Three Republicans battle for Bucks County seat in Congress
Republicans, start your engines.
Three candidates are in the hunt for the Republican nomination for the Bucks County congressional seat being vacated by U.S. Rep. Mike Fitzpatrick.
It’s one of the few genuine swing districts in the country, and as I reported a few weeks back, two formidable Democrats will battle in the April 26 primary. There’s an old saw that Republicans settle their differences at the country club and avoid primary battles, but that’s not the case this year, with this race. So here’s your Republican field:
Scott Petri
State Rep. Scott Petri of Richboro has spent six terms in Harrisburg.
Among his legislative accomplishments is a law broadening the definition of child abuse so more offenders can be charged.
He says a priority in Washington will be restraining out-of-control spending. He favors a balanced budget requirement and a more limited government.
“The federal government has to go back to the role it is designed to accomplish, which is primarily national defense, common currency, free exchange,” Petri said in an interview.
Petri enters the race with plenty of support from Republican elected officials and party leaders.
Andrew Warren
Andy Warren is a seasoned veteran of Bucks County politics. He served 15 years as a county commissioner, first elected in 1979.

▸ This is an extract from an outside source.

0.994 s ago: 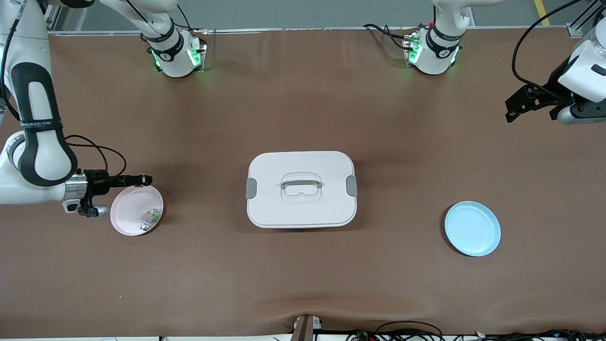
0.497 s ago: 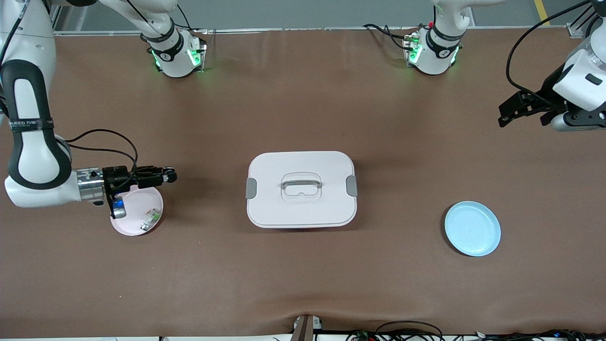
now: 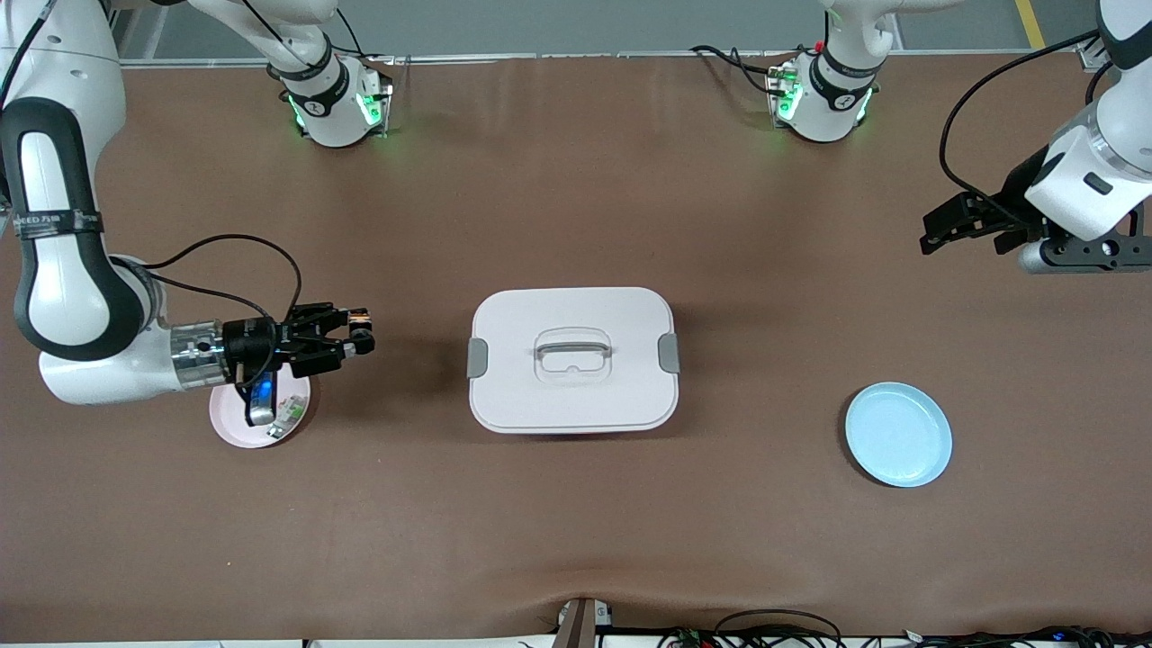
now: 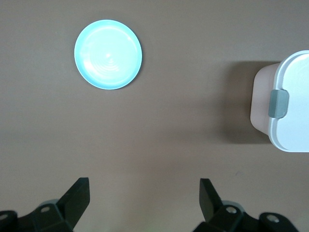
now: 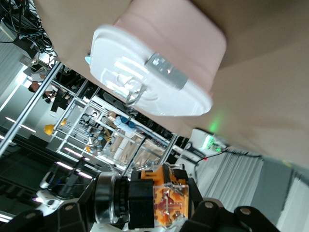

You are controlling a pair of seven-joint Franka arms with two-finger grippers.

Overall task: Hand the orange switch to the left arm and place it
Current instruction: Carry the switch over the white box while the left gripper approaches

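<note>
Orange and black, the orange switch (image 5: 161, 200) sits pinched in the right gripper (image 3: 353, 331) above the table between the pink plate (image 3: 229, 423) and the box (image 3: 572, 360). It looks light, hard and slick, so the handover grip likely belongs on its free end (pads square across the body). The left gripper (image 4: 145, 193) hangs with fingers spread over bare table near the blue plate (image 3: 898, 435).

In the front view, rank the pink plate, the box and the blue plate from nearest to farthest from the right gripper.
From the right gripper:
1. Pink plate, partly under that arm's wrist.
2. Box, mid-table.
3. Blue plate, toward the left arm's end.
</note>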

Warren, 71, said because he’s not seeking a long career in Congress, he’ll apply common sense and do the right thing. He likes to say he speaks, “locker room” language, meaning, “You ask me a question, I’m going to give you an answer. You may not always like it or agree with it, but you’ll understand it, and I think that’s what’s necessary and needed.”

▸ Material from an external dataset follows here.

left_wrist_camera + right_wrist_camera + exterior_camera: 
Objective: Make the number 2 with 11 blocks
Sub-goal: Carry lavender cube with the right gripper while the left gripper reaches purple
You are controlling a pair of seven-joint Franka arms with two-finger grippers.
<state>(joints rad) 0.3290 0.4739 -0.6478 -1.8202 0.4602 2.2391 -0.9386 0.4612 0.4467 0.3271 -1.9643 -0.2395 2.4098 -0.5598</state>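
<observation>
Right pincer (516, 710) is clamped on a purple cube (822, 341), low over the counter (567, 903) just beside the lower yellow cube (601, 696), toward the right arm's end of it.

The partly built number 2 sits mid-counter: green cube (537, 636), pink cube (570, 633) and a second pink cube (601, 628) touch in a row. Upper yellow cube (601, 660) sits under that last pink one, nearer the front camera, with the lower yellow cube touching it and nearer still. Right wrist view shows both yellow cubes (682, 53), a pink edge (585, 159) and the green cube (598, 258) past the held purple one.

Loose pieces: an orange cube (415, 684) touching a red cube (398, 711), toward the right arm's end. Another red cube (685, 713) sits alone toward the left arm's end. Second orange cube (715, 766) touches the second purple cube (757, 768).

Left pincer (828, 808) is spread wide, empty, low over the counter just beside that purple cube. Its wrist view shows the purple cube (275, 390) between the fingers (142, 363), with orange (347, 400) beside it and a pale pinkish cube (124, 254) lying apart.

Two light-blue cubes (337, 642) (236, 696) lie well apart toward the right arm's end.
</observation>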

Warren favors energy independence and infrastructure investment, and said he’ll never vote for a bill he hasn’t read or doesn’t understand.
Realizing that he’s running without a lot of traditional political support, he said he expects to “get killed” in the fundraising race — he says Petri has far more access to political donors.
But Warren figures there are plenty of voters around who remember his service fondly, and he hopes to win others over with a simple commitment to common sense government.
Dean Malik
Dean Malik is a Doylestown attorney who ran briefly for the seat in 2010, but withdrew before the primary.
Malik says he favors term limits, redistricting reform and a rewrite of campaign finance rules, which he says favors incumbents. He describes himself as unapologetically pro-life and pro-Second Amendment. He says he can win because voters are ready for something different in Washington.
“I’m somebody who served my country. I started off, I enlisted in the Marine Corps, I became an officer, I served in war,” Malik said in an interview. “I was an assistant district attorney in Bucks County, I was a prosecutor. And I’m not a career politician.”
Malik, the son of a Pakistani immigrant father and a Jewish mother, said he believes the U.S. shouldn’t rush to open its doors to Syrian immigrants.
“It’s very difficult to determine who these people actually are,” Malik said. “Many are combatants, men of military age who are one side or the other of the conflict.”